Today, it's a different story. There are all sorts of surgical marking tools that are not only useful in marking patient's skin, but also function great as a means of artistic expression. The canvas is a surgical towel or mayo stand cover. Surgidoodle on Instagram has some of the most intricate and lovely designs I have ever seen. This "circle of time" is one of my favorites and the way the tips of a pair of Babcock clamps point directly to the serpents head is really spooky. Maybe someone is about to snag that serpent in the jaws of their Babcock and free that omniscient eye lurking in the center. Who knows!
Surgidoodle also has a simply elegant work on her Instagram page titled SHARK ATTACK. You won't get any of that artsy fartsy sillyspeak from me on this magnificent work. It's simply beyond description. The contrast between the stark line drawing of the attack with the severed lower extremity and the ambiguity of the bloody mottled background make us consider the complexly entangled lives we lead in the OR. Heavy stuff, indeed.
Shark Attack has all the elements of a quintessential work of fine art: A life altering event frozen in time, the sometimes random element of trauma infliction, how trauma dissociation is based on evolutionary survival behavior, how invalidated trauma generates silent internal screams, and an inquiry of the survivability of traumatic injury. The assorted components cohere into an elegant whole that transcends the harsh, unforgiving environment of the tiled temple. Compared with the wan, self involved art (I'm thinking of the Andy Warhol Museum here in Pittsburgh,) which strain for undeserved and unearned profundity, Shark Attack is in a class by itself!

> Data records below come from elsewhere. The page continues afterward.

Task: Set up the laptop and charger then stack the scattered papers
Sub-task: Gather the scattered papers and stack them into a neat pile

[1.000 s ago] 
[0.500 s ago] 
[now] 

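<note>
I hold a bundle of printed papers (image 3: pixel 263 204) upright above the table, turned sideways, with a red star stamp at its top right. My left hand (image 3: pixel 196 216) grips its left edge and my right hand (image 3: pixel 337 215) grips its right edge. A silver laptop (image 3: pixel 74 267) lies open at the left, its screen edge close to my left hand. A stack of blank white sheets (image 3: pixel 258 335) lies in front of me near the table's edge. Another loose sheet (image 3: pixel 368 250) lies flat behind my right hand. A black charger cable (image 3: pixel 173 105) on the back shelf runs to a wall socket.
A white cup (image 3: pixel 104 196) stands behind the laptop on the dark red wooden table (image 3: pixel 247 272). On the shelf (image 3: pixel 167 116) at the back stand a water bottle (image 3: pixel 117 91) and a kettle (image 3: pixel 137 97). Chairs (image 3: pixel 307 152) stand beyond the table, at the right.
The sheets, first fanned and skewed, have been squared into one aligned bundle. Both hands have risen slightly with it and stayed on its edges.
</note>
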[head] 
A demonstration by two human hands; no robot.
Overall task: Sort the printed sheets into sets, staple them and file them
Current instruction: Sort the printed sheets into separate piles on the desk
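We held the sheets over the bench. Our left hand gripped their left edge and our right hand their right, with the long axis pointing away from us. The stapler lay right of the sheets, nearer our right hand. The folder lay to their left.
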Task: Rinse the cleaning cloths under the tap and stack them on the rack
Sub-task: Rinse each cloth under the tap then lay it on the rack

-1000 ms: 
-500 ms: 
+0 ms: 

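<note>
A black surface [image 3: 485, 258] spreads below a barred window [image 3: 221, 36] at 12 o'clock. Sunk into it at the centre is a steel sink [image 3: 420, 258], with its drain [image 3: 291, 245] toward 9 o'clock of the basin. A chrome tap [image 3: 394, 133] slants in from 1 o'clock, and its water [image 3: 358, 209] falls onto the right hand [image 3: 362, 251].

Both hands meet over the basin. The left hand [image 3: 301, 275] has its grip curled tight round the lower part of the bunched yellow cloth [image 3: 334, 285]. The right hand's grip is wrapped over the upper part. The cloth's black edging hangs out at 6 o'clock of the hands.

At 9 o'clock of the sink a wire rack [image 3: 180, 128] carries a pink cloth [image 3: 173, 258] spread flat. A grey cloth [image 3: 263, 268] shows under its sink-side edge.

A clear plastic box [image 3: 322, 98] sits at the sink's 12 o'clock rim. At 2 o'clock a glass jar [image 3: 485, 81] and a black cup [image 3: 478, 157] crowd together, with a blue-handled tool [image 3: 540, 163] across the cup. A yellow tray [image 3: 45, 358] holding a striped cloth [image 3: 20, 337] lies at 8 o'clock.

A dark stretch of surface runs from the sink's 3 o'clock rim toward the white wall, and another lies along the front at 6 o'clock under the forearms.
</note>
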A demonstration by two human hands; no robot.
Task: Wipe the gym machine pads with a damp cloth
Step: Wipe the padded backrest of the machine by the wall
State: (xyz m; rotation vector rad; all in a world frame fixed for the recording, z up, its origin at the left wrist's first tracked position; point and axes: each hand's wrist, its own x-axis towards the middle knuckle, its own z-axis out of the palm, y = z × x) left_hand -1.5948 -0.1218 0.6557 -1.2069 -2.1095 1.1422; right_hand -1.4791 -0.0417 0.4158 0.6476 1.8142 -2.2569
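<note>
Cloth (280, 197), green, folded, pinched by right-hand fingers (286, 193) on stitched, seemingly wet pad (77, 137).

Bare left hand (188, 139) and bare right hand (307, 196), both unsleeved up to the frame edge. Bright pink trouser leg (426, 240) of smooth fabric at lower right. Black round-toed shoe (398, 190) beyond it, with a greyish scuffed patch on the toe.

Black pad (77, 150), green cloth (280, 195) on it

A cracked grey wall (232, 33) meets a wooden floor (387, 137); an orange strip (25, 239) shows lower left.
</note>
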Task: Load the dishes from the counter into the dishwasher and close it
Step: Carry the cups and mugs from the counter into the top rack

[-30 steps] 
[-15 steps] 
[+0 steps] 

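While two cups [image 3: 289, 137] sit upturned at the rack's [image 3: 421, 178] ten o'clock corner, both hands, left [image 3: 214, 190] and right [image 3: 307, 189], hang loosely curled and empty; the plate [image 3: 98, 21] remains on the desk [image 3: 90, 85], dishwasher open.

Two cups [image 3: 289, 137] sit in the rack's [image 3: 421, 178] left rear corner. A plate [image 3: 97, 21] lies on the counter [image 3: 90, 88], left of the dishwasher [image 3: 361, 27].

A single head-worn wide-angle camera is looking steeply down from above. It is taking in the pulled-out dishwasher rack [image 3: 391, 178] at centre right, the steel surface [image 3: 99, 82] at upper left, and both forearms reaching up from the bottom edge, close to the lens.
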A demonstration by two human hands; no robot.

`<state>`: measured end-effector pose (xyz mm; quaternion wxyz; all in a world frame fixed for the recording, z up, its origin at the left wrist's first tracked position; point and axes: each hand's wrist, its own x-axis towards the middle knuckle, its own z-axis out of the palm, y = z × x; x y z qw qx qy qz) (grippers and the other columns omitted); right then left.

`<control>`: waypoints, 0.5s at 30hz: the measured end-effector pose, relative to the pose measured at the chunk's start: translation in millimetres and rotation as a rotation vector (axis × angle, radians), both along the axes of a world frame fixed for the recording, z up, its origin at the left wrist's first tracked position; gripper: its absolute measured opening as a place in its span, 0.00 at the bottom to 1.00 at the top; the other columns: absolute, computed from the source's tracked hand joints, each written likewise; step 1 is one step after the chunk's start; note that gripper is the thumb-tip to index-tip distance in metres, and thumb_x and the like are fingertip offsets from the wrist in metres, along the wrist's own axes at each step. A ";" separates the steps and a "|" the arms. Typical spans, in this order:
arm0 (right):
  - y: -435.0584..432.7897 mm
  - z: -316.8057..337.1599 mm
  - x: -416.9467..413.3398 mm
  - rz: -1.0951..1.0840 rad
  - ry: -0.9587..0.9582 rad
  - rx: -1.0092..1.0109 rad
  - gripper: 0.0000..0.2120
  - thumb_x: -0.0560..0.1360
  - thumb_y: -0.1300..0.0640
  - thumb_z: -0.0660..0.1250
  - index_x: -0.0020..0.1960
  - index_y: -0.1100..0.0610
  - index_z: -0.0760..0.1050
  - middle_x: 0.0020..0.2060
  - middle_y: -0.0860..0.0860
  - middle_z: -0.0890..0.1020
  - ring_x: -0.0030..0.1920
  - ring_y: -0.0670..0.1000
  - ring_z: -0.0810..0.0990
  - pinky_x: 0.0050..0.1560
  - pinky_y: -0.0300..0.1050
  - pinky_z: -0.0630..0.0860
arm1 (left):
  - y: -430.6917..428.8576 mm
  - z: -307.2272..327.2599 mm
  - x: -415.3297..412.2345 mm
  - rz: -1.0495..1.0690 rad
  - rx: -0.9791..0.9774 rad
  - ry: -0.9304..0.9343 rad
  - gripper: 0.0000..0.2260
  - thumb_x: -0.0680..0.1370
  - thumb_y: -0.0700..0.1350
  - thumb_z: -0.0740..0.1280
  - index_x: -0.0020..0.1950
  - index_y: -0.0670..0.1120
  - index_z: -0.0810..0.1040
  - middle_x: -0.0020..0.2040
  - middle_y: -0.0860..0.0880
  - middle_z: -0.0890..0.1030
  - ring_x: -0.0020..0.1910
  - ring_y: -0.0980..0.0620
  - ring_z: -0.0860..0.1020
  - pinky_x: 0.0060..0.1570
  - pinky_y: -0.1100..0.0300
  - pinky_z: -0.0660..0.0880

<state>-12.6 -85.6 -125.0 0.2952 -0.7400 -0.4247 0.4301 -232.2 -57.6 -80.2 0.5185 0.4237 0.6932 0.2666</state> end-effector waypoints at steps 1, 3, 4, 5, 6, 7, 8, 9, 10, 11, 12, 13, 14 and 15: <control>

If I have piqued your interest in operating room artists here is a listing of some of the ones I enjoy on Instagram.
ortho_artistry features some very nice bone cement sculpture work
operatingroomart shows us some lovely abstract images created by a urologist with a cystoscope and gel. Absolutely more colorful than a meatotomy!
surgeryboxcartoons shows what can be done with a surgical head covering container.
And of course surgidoodle which is my all time favorite. Thanks for inspiring me to finally get around to posting something.